Podríamos decir que, de alguna forma, las redes sociales se han convertido en el espacio (virtual, por supuesto) en el que los productos son probados, criticados, evaluados y ensalzados, Un nuevo escenario de comunicación social en red que se ha convertido en el laboratorio de los productos que se le ofrecen a la sociedad civil. Por esto muchos consumidores confían en la reputación de los productos conforme aparecen referenciados en redes sociales o páginas de referencia. En algún sentido, aquel que pueda gestionar eficazmente la percepción que se produce sobre su producto en la red tiene mucho ganado. Y es por esta razón por la que el espacio digital ha de ser cuidado, con especial esmero, por los consumidores. A modo de introducción, podemos presentar dos desafíos con los que hemos de enfrentarnos como consumidores: nuestra intimidad y nuestra información.

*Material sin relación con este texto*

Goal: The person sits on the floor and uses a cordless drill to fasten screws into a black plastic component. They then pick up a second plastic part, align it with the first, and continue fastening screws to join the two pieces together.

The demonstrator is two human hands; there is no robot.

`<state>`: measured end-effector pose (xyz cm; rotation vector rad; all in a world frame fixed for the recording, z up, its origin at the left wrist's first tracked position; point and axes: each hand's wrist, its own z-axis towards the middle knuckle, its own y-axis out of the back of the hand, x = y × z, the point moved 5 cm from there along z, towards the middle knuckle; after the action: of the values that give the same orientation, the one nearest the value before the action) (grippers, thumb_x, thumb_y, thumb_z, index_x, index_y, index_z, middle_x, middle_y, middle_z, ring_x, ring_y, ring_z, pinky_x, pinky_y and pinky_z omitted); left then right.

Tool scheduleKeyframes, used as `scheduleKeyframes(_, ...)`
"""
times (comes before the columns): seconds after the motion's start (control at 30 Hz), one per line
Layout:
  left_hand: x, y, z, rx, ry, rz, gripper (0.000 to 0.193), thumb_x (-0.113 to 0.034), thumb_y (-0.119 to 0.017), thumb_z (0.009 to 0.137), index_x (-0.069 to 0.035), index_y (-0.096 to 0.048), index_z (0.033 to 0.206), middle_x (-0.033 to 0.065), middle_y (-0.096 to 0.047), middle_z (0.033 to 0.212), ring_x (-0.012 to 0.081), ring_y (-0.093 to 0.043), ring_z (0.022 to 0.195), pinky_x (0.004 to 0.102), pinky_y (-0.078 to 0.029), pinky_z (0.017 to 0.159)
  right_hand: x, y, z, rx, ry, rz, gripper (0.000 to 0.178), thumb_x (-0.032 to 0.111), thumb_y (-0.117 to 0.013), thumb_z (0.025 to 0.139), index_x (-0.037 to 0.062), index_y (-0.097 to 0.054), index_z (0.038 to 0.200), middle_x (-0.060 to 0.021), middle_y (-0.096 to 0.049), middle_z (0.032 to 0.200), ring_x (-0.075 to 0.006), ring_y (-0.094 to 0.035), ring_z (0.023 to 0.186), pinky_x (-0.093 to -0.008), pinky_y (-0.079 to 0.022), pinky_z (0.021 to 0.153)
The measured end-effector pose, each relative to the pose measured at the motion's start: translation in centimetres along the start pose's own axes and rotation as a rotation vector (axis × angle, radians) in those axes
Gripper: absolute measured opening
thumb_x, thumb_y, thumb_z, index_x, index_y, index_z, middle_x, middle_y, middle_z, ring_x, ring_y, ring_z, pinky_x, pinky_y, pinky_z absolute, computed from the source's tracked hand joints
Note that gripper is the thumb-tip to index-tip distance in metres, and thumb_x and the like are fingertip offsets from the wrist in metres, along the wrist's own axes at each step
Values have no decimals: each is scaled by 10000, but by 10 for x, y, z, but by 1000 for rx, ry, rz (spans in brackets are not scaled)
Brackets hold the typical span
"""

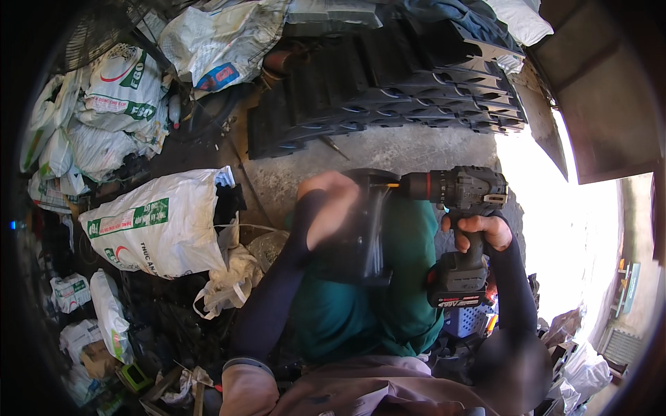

En relación a nuestra intimidad hemos de reconocer que, en algún sentido, la generación más familiarizada con lo digital es menos recelosa que la otra. Están acostumbrados a compartir información e imágenes que provocan sonrojo e hilaridad en anteriores generaciones. Pero este exhibicionismo consentido no ha de relajarse en el momento de exigir una custodia y un control efectivos del manejo de nuestros datos, tanto identificativos como aquellos que se obtienen a través del manejo o consulta que realizamos a través de nuestros dispositivos electrónicos; especialmente a través de nuestros móviles, más o menos inteligentes, y nuestros ordenadores, con sus diferentes apariencias y procesamiento. Olvidar nuestro deber de protección supone hacernos vulnerables a mensajes que buscan nuestra aceptación o respuesta en un sentido determinado, que puede incluso llegar a ser no deseable. Dicho de otra forma, olvidarnos de ello nos hace más manipulables.

Finalmente, en cuanto a la información que recibimos hemos de saber que parte de las elecciones que decidimos se sustentan en aquello que consideramos verdadero o sobre opiniones que apreciamos. Una opinión formada puede hacernos cambiar de parecer. De alguna forma, esa era la finalidad de la crítica en la prensa escrita. Antes leíamos al crítico de cine, ahora vemos la valoración en IMDb sobre un filme, y extrapolamos la calidad del producto a esas valoraciones.

Cuanto más es consultada una página y más tráfico provoca mejor se posiciona en los buscadores que utilizamos. Por esta razón existen departamentos en las empresas que se encargan del “posicionamiento”, y son estos departamentos los que buscan que sus empresas aparezcan en los primeros lugares de google (y del resto de buscadores). La posibilidad de que la información u opiniones que los consumidores consultan pueda estar condicionada por los intereses de los productores (ya sea para bien ensalzando de forma no justificada el propio producto, ya sea para mal, criticando de forma indebida a la competencia) es un riesgo que atañe a la buena información de la que debemos disponer. Es por ello por lo que desde las asociaciones de consumidores han iniciado espacios de reflexión para enfrentar estos nuevos desafíos.

Para ello tendremos que introducirnos en la era digital, un espacio repleto de posibilidades (buenas y malas) en el que nuestras decisiones como consumidores o usuarios encuentran un nuevo campo para informarnos. Nuestra obligación de ocuparse (y no solo preocuparse) de la tecnología en la sociedad de la información es irrenunciable. Comencemos la tarea.